As can be seen, these lengths obey the condition of at most
changing size by a factor of two between neighbors. All 7 windows
are obtained by rescaling of one of the four basic shapes of FIG.
23b.
[0168] Since transform sizes are kept, doubled, or halved, a first
approach to encode those recursively is to keep track of this
choice with a terniary symbol along the window sequence. This would
however lead to an overcoding of transform sizes and an ambiguous
description of window shapes. The former since it is sometimes
impossible to double transform size, due to the requirement of
using a dyadic partition.
[0169] For example, after the interval [4,6] a doubling would
result in the interval [6,10] which is not a dyadic subinterval of
[0,16]. The latter ambiguous description of window shape holds in
the example of FIG. 23b since adjacent intervals of equal sizes can
share either a long or a short overlap.

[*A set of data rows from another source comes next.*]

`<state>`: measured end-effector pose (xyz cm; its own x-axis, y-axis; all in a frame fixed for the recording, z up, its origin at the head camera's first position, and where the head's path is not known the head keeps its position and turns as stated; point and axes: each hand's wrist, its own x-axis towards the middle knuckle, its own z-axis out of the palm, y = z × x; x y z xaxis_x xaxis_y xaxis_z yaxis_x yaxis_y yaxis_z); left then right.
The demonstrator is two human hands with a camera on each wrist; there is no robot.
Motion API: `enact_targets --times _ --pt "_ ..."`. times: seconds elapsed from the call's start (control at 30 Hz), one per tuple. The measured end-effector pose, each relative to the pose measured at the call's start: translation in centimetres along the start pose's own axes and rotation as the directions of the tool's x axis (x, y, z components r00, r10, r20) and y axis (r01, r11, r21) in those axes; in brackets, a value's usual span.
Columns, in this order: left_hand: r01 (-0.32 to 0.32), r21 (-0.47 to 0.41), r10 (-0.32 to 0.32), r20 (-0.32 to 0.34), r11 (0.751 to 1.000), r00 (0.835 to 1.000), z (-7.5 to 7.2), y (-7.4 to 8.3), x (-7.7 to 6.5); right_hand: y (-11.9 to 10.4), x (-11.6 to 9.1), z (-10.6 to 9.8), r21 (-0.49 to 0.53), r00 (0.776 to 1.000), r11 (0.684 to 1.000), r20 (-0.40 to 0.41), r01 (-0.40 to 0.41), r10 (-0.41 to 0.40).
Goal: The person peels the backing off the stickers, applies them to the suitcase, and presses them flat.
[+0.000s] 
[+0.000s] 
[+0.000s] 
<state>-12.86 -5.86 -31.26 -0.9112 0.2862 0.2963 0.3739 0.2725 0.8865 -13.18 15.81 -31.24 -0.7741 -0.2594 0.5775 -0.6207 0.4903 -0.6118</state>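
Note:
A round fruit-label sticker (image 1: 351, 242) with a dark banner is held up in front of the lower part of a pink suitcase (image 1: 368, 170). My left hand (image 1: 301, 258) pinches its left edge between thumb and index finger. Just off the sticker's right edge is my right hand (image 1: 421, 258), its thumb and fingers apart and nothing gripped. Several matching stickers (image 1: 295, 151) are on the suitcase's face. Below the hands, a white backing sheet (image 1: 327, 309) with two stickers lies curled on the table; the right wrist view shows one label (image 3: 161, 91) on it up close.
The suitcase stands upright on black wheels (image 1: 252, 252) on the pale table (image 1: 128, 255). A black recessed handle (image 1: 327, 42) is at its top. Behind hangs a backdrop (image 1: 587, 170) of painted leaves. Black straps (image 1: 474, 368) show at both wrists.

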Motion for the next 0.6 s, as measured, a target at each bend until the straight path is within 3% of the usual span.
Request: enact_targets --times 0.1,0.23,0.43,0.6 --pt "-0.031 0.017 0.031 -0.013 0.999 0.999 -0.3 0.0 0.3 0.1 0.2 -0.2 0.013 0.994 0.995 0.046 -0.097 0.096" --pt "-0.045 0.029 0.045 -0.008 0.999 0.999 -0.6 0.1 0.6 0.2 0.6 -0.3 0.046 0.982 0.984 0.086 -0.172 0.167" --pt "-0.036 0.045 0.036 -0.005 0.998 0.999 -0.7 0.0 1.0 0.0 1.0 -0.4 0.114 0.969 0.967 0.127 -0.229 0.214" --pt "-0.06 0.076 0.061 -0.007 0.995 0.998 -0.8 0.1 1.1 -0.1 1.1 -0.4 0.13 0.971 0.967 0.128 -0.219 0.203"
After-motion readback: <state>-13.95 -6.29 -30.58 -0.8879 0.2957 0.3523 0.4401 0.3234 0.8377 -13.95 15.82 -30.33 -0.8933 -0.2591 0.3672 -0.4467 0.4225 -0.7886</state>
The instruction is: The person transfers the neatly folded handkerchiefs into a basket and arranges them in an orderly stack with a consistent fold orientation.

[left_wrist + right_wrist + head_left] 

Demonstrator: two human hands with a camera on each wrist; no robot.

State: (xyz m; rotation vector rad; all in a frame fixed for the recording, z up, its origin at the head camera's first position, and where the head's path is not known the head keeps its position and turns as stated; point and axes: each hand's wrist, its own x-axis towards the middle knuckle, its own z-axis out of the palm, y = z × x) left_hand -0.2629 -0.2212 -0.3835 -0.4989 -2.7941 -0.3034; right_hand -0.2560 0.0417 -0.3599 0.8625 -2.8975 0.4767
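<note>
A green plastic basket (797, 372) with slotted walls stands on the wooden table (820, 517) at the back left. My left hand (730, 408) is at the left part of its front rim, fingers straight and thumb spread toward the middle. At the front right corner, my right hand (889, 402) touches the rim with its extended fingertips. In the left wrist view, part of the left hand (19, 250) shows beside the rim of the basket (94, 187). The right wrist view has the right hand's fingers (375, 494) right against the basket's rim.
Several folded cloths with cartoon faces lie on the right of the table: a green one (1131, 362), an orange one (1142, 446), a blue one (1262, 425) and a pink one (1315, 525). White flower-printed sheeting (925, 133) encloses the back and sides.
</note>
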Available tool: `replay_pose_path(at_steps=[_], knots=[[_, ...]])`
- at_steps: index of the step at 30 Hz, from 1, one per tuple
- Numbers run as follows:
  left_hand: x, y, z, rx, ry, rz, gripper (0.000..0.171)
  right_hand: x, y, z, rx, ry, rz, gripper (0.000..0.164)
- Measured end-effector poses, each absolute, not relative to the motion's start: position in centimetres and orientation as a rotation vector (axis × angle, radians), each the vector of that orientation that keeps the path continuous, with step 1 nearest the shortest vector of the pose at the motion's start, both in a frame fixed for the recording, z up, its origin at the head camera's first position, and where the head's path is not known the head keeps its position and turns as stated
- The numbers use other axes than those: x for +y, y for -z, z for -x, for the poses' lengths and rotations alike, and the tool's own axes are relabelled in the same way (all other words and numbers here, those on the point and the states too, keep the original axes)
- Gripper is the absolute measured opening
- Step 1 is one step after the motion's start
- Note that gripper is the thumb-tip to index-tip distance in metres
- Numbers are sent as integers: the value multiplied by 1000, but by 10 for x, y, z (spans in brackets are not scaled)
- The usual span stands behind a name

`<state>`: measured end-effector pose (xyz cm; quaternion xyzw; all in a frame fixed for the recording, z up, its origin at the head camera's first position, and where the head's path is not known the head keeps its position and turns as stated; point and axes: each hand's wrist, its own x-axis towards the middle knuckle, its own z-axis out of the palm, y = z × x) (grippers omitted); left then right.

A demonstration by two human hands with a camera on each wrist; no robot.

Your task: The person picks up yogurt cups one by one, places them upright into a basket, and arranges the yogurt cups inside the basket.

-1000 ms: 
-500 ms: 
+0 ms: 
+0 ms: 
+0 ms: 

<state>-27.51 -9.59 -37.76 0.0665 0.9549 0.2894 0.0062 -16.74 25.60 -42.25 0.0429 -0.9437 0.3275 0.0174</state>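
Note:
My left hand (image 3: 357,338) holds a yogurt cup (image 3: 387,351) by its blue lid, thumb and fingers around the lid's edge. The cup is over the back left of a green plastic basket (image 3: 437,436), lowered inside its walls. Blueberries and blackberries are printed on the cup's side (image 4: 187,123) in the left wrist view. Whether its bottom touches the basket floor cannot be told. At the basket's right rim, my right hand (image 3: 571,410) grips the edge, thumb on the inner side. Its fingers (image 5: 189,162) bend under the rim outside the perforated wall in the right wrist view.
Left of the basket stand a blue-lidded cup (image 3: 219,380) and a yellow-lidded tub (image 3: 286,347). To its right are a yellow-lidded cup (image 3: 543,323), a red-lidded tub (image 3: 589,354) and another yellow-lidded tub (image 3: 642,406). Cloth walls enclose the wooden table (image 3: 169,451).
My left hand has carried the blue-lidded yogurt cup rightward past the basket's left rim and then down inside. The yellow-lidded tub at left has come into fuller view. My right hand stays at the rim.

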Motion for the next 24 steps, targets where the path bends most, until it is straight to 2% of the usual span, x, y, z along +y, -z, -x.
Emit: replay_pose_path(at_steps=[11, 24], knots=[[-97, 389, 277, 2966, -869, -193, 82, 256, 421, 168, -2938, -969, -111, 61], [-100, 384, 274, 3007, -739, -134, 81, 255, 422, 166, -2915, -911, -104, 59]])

These overlap requirements
are known from the MDCT theory and enable the aliasing cancellation
properties of the filterbank.
[0170] Instead, the principle of coding according to an embodiment
is as follows: For each window, a maximum of 2 bits is defined as
follows [0171] b.sub.1=1, if the transform size is larger than left
overlap; 0, otherwise. [0172] b.sub.2=1, if right overlap is
smaller than the transform size; 0, otherwise.
[0173] Stated differently, the mapping from the bit vector
(b.sub.1, b.sub.2) to the window type of FIG. 23b is given by
TABLE-US-00001 b.sub.2 b.sub.1 0 1 0 LL LS 1 SL SS
[0174] However, if one of the bits can be deduced from either the
constraint of dyadic transform intervals or the limits on transform
size, then it is not transmitted.
[0175] Returning to the specific example of FIG. 23c, the left most
overlap size of 4 units is an initial state of the current
hyperframe obtained by either the final state of the previous
hyperframe or by absolute transmission in the case of an
independent hyperframe. The first bit to consider is b.sub.1 for
the leftmost window. Since the length of the interval [0,4] is not
larger than 4, the value of this bit is 0. However, since 4 is the
largest transform size considered for the example, this first bit
is omitted. This is depicted by the crossed out 0 above this first
window. Since the right overlap is smaller than the transform size,
the second bit for this window is b.sub.2=1 as depicted above the
overlap point t=4. Next, the interval [4,6] has a size equal to the
overlap around t=4 so the first bit for the second window is
b.sub.1=0. The overlap around t=6 is not smaller than 2 so next bit
is 0. The transform size bit b.sub.1 for the third window has value
0, but here the option of a longer transform is not consistent with
dyadic structure so the bit can be deduced from the situation,
hence it is not transmitted and crossed out in the figure. This
process continues until the end of the hyperframe is reached at
t=16 with the bit 1 for a short overlap. Along the way, the three
bits above [9,10] are crossed out on the grounds of no use of
overlap for shortest transform size, and wrong position for zoom
up. Thus the full uncrossed bit sequence is [0176]
01000100001011
[0177] but after using information available at both encoder and
decoder it is reduced to [0178] 100101011
[0179] which is 9 bits for coding 7 windows.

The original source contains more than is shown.